The problem: Wherever the word "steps" shows up in the data, report the line it sits in.

Input data:
____________
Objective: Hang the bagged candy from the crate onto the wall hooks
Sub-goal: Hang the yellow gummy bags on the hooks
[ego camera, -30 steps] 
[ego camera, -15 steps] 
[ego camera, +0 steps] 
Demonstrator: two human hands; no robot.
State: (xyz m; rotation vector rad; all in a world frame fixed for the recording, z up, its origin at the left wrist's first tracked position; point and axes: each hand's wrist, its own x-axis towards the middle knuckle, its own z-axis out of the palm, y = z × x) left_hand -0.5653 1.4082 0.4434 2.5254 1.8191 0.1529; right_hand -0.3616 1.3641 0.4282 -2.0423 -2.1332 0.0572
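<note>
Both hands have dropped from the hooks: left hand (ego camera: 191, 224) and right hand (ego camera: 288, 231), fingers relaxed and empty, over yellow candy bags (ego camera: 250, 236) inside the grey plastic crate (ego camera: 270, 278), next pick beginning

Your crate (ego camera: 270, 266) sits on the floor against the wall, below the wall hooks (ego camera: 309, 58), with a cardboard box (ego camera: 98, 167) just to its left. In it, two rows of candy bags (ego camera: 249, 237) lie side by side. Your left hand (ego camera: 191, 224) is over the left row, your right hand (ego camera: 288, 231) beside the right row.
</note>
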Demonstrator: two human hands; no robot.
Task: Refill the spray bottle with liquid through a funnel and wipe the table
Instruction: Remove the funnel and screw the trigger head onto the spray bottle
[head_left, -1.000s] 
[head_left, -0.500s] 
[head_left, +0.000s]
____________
Solution to the exercise:
[ego camera, -30 steps] 
[ego camera, -15 steps] 
[ego camera, +0 steps] 

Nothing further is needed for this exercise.